[DATASET CONTENT Boundary: Start]

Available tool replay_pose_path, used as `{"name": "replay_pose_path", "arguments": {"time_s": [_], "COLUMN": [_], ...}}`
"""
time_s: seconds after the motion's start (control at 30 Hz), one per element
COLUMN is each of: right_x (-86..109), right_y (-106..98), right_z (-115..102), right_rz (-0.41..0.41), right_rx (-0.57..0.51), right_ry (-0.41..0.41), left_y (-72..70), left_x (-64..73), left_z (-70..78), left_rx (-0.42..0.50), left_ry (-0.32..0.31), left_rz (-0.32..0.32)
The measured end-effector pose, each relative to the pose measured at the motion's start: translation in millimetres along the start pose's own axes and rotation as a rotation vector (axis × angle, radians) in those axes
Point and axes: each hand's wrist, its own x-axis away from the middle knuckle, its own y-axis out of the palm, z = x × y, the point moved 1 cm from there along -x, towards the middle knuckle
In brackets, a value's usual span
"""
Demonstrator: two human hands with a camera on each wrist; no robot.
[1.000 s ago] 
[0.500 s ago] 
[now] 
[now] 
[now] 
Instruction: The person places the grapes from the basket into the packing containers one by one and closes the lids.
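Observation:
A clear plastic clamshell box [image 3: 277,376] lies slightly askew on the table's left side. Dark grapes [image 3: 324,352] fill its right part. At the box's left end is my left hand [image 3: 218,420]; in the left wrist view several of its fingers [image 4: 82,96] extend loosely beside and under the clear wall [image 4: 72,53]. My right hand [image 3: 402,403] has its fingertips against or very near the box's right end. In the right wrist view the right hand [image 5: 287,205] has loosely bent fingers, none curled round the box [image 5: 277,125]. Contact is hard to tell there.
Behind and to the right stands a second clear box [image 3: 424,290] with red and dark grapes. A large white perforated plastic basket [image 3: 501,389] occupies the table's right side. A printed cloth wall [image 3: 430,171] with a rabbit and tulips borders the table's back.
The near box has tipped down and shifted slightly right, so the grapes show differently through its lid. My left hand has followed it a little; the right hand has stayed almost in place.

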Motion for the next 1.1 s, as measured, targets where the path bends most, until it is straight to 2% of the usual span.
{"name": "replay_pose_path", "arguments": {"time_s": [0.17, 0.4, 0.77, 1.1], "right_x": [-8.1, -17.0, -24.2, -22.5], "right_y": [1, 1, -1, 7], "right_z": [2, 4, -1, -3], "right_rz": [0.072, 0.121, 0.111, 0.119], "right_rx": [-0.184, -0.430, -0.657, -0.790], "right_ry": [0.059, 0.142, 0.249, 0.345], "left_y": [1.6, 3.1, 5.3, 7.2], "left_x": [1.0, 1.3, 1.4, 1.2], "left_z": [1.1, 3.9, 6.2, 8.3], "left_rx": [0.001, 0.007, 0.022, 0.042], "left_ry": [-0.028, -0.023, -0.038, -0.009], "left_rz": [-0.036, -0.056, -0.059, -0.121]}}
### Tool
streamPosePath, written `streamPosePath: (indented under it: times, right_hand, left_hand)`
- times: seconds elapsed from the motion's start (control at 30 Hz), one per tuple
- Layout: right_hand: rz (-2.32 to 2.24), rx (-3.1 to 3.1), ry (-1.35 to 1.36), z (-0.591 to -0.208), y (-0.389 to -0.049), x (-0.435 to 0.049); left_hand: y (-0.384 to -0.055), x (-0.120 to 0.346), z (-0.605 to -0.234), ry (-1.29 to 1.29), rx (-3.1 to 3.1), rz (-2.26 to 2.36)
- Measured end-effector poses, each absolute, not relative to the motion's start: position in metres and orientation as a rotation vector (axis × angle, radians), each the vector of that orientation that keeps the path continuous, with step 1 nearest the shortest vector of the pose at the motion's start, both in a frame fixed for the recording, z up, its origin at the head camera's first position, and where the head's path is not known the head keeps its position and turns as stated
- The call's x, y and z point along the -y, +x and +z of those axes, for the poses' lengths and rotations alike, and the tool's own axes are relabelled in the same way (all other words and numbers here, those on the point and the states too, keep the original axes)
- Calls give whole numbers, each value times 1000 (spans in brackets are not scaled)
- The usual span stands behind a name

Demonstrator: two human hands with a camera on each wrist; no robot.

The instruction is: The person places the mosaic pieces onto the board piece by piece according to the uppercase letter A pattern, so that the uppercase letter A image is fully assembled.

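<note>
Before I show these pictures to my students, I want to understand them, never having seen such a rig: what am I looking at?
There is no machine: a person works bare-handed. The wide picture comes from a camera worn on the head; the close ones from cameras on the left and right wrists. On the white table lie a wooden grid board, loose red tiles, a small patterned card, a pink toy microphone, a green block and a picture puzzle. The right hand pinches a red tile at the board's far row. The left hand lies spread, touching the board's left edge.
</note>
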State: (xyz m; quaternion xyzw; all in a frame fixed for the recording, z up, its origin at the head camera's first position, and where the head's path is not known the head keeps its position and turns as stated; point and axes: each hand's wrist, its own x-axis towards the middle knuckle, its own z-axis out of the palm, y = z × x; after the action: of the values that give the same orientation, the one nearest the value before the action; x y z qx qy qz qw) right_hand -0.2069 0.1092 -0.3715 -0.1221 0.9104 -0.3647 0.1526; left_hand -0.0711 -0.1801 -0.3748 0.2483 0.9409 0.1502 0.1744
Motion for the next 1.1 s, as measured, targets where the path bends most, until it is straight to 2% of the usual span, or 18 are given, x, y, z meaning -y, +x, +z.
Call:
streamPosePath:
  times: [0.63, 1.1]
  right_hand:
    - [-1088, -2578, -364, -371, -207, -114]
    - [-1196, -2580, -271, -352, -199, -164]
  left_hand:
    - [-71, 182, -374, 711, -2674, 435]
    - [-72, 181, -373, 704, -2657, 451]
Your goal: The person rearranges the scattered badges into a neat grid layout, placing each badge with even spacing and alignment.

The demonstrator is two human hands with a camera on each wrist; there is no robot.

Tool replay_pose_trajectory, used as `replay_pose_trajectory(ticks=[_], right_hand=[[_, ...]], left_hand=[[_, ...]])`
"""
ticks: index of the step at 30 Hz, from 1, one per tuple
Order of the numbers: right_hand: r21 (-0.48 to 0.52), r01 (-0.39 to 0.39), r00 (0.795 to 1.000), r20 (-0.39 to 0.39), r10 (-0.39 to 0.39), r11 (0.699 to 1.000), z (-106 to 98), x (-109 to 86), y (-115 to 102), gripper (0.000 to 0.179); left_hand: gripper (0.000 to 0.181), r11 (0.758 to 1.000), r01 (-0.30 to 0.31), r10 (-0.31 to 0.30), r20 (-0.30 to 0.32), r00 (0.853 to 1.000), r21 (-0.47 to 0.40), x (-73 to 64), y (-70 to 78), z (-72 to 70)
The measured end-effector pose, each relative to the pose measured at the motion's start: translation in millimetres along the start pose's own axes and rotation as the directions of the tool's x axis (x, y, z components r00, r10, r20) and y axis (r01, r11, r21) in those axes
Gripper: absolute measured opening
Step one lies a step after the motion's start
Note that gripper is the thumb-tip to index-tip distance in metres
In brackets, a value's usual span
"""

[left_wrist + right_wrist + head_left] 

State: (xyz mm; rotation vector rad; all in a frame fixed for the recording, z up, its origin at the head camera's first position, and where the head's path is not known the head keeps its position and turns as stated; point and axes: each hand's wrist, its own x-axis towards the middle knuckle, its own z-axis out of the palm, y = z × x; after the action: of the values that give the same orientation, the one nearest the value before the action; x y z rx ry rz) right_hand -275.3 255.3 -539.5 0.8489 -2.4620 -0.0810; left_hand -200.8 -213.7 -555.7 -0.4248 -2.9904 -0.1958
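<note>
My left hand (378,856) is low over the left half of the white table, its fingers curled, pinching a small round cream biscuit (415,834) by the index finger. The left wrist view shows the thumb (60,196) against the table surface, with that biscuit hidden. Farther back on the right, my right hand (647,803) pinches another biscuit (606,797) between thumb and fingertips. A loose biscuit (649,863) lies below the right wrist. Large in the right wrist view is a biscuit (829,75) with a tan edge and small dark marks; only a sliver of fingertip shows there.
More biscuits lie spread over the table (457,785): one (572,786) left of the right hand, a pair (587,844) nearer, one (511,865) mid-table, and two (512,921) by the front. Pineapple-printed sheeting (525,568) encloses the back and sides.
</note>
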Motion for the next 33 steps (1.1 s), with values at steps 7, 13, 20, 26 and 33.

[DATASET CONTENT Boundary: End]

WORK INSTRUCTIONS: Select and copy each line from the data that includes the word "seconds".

ANSWER FOR THE TASK:
time_s: seconds after the motion's start (control at 30 Hz), one per element
- times: seconds elapsed from the motion's start (control at 30 Hz), one per tuple

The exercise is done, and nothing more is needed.